Donna olandese si tatua la scritta “non rianimare”, in caso venga colpita da infarto

da , il

    Non rianimare infarto

    Una donna olandese di 88 anni si è fatta tatuare sul petto la scritta “non rianimare”, perché non desidera essere “riportata” in vita qualora dovesse essere colpita da un infarto. Si tratta di un modo originale per ribadire un secco “no” all’accanimento terapeutico. La notizia sta letteralmente facendo il giro dei Media, anche perché si inserisce all’interno di un dibattito accesissimo in Olanda, a proposito delle modalità legate alle tecniche di rianimazione, che se possono andare bene per una persona giovane, in un anziano creano tantissimi problemi successivi alla “rinascita”.

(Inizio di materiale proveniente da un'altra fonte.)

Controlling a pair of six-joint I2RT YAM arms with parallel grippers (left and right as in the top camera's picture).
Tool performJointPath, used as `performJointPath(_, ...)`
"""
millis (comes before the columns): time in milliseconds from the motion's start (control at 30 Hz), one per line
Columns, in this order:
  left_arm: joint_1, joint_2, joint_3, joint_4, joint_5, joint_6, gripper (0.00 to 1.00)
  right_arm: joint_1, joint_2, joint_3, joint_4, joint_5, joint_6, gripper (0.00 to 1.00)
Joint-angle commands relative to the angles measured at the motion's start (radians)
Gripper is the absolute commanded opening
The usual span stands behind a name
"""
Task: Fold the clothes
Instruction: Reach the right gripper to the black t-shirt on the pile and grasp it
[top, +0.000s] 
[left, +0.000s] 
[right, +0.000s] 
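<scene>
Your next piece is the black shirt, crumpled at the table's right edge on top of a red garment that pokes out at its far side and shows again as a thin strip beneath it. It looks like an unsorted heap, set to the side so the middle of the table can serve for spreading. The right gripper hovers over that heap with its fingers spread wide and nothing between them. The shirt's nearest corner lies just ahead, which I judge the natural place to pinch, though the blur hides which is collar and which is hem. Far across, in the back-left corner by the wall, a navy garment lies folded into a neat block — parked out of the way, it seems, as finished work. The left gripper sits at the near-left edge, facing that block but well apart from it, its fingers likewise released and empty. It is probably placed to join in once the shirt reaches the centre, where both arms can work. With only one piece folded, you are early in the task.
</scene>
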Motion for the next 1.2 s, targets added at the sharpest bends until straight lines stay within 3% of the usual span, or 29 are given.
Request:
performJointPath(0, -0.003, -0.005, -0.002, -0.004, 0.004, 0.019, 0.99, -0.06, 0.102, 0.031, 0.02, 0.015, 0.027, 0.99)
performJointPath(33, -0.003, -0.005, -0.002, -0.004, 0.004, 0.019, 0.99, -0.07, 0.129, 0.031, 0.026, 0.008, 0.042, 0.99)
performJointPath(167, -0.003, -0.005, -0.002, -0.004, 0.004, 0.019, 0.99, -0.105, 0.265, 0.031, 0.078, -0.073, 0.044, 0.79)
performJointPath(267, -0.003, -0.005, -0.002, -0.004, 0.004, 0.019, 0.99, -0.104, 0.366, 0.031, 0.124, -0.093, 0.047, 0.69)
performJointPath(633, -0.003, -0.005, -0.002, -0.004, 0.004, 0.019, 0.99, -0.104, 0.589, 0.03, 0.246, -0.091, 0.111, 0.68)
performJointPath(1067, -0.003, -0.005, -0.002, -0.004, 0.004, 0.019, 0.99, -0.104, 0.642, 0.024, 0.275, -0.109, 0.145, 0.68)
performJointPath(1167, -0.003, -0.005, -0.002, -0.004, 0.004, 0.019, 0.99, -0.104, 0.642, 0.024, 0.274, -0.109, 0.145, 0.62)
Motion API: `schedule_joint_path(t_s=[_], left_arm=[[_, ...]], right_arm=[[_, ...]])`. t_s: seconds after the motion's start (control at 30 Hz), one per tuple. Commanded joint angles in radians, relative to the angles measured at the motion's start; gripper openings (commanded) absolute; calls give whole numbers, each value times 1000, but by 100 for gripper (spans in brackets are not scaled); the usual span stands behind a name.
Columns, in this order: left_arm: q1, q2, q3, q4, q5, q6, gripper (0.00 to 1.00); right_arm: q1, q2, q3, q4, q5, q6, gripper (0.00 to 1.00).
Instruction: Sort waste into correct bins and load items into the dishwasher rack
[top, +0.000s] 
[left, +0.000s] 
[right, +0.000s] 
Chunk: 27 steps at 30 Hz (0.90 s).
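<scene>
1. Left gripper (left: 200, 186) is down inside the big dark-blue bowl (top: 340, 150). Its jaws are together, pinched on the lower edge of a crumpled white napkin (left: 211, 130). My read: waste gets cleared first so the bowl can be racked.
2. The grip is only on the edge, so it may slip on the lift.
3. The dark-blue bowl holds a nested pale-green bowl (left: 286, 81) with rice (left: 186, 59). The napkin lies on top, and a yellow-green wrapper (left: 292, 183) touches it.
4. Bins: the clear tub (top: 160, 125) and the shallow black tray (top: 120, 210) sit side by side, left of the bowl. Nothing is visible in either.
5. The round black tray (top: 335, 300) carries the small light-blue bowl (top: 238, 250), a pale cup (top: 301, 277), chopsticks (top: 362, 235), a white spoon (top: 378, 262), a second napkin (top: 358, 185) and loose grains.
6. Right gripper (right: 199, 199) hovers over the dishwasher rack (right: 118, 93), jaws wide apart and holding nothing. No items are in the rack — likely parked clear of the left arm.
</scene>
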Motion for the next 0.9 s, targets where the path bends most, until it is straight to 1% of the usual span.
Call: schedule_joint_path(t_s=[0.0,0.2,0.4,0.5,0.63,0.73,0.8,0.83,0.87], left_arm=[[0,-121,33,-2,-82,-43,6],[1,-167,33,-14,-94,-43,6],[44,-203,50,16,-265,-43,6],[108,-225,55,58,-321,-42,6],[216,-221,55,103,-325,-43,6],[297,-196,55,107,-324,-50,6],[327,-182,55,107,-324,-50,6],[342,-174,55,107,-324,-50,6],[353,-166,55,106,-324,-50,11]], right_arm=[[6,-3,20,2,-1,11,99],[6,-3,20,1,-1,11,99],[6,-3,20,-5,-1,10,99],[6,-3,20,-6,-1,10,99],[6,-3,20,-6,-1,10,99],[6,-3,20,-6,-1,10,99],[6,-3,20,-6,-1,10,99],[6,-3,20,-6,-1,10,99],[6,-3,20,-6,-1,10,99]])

    Il massaggio cardiaco a cui viene sottoposto un infartuato è molto violento, per cui spesso le costole così sollecitate si possono incrinare o anche spezzare anche se si è individui giovani e robusti, figuriamoci ciò che accade alla fragile gabbia toracica di chi sia avanti con gli anni, e magari anche già sofferente di debolezza ossea o di osteoporosi. Conseguenze che finiscono per far crollare la qualità della “nuova” vita dell’infartuato.

    L’idea è che oltre una certa età, non sia necessario per forza praticare la rianimazione, che, in definitiva, si possa lasciar andare la persona verso la morte, dato che ormai la sua vita l’ha fatta. Questa, almeno, è la posizione dell’Associazione Olandese per l’Eutanasia volontaria, nonché della signora con il tattoo, che però ha voluto restare anonima.

    E’ però il figlio che si è incaricato di spiegare le ragioni della madre: “Per lei è d’importanza cruciale che non venga mantenuta in vita con l’accanimento terapeutico, perché tanto la sua salute non migliorerebbe. Se una persona registra la propria volontà addirittura sul corpo, il personale medico deve prenderla sul serio”. Per lo meno, dovrebbe, perché sulla validità giuridica della volontà espressa attraverso un tatuaggio sulla pelle, non tutti sono d’accordo.

    Secondo il Segretario amministrativo del Consiglio Olandese per la Rianimazione, Martijin Maas, infatti, perché la volontà del paziente di non essere rianimato sia valida, deve essere redatta in una dichiarazione datata e scritta di pugno dalla persona, inoltre, in caso di sintomi di un infarto, i familiari dovrebbero evitare di chiamare l’ambulanza (il cui personale è tenuto a praticare la rianimazione), ma limitarsi al medico di famiglia.

    Viceversa, un docente di Diritto sanitario presso l’Università di Amsterdam, John Lagemaate, sostiene che il tatuaggio abbia pieno valore giuridico e come tale vada rispettato. Non possiamo che, semplicemente, augurare alla signora di non averne mai bisogno, ma, in caso contrario, che la sua volontà non venga disattesa.